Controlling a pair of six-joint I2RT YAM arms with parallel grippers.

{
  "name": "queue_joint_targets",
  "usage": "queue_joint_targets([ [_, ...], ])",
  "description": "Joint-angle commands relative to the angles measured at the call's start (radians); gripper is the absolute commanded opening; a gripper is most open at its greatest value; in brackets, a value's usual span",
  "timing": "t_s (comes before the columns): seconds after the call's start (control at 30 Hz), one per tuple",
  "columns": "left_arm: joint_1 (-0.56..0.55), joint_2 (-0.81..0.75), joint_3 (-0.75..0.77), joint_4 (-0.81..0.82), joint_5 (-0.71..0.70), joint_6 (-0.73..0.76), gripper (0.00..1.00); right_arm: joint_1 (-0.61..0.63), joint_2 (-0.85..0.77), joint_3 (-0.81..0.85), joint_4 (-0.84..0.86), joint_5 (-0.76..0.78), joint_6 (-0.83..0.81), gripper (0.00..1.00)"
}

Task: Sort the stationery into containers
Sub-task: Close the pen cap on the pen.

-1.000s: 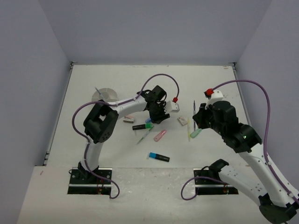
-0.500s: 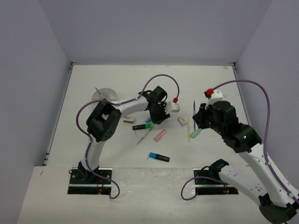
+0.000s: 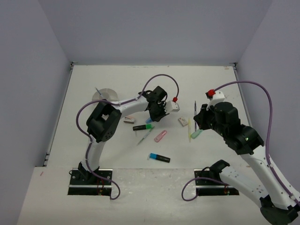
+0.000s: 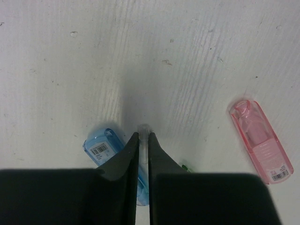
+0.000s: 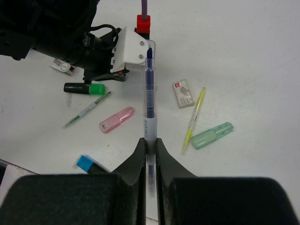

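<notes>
Although the left fingers (image 4: 129,154) hide most of it, a thin clear pen (image 4: 144,132) is pinched between them, almost fully closed, near the middle of the desk (image 4: 187,56); only its pale tip shows. A pastel blue marker (image 4: 104,146) lies half covered under them, and a pink marker (image 4: 260,140) lies apart. The right fingers (image 5: 139,157) are closed on a blue pen (image 5: 149,98) with a clear barrel, pointing to the far edge. A white cup (image 3: 107,95) stands toward the far left corner.

The table (image 4: 197,56) is matt white, rough with fine grooves. The pink marker (image 4: 261,140), blue marker (image 4: 101,146) and thin pen (image 4: 144,140) are glossy translucent plastic; the blue pen (image 5: 149,101) has a smooth clear barrel.
</notes>
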Motion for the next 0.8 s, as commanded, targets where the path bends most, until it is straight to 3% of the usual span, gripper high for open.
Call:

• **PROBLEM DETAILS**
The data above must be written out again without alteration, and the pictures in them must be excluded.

• **RESPONSE AREA**
Controlling a pair of six-joint I2RT YAM arms with parallel grippers.

{
  "name": "queue_joint_targets",
  "usage": "queue_joint_targets([ [_, ...], ])",
  "description": "Joint-angle commands relative to the angles measured at the call's start (radians); gripper is the absolute commanded opening; a gripper is most open at its greatest value; in brackets, a value's usual span",
  "timing": "t_s (comes before the columns): seconds after the call's start (control at 30 Hz), one per tuple",
  "columns": "left_arm: joint_1 (-0.56..0.55), joint_2 (-0.81..0.75), joint_3 (-0.75..0.77), joint_4 (-0.81..0.82), joint_5 (-0.71..0.70), joint_6 (-0.73..0.76), gripper (0.00..1.00); right_arm: joint_1 (-0.61..0.63), joint_2 (-0.85..0.77), joint_3 (-0.81..0.85), joint_4 (-0.84..0.86), joint_5 (-0.76..0.78), joint_6 (-0.83..0.81), gripper (0.00..1.00)"
}

Task: Sort the stationery into containers
Sub-task: Close the pen cap on the pen.

-1.000s: 
-0.500s: 
+0.000s: 
+0.000s: 
+0.000s: 

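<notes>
Although the left fingers (image 4: 129,154) hide most of it, a thin clear pen (image 4: 144,132) is pinched between them, almost fully closed, near the middle of the desk (image 4: 187,56); only its pale tip shows. A pastel blue marker (image 4: 104,146) lies half covered under them, and a pink marker (image 4: 260,140) lies apart. The right fingers (image 5: 139,157) are closed on a blue pen (image 5: 149,98) with a clear barrel, pointing to the far edge. A white cup (image 3: 107,95) stands toward the far left corner.

The table (image 4: 197,56) is matt white, rough with fine grooves. The pink marker (image 4: 261,140), blue marker (image 4: 101,146) and thin pen (image 4: 144,140) are glossy translucent plastic; the blue pen (image 5: 149,101) has a smooth clear barrel.
</notes>
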Motion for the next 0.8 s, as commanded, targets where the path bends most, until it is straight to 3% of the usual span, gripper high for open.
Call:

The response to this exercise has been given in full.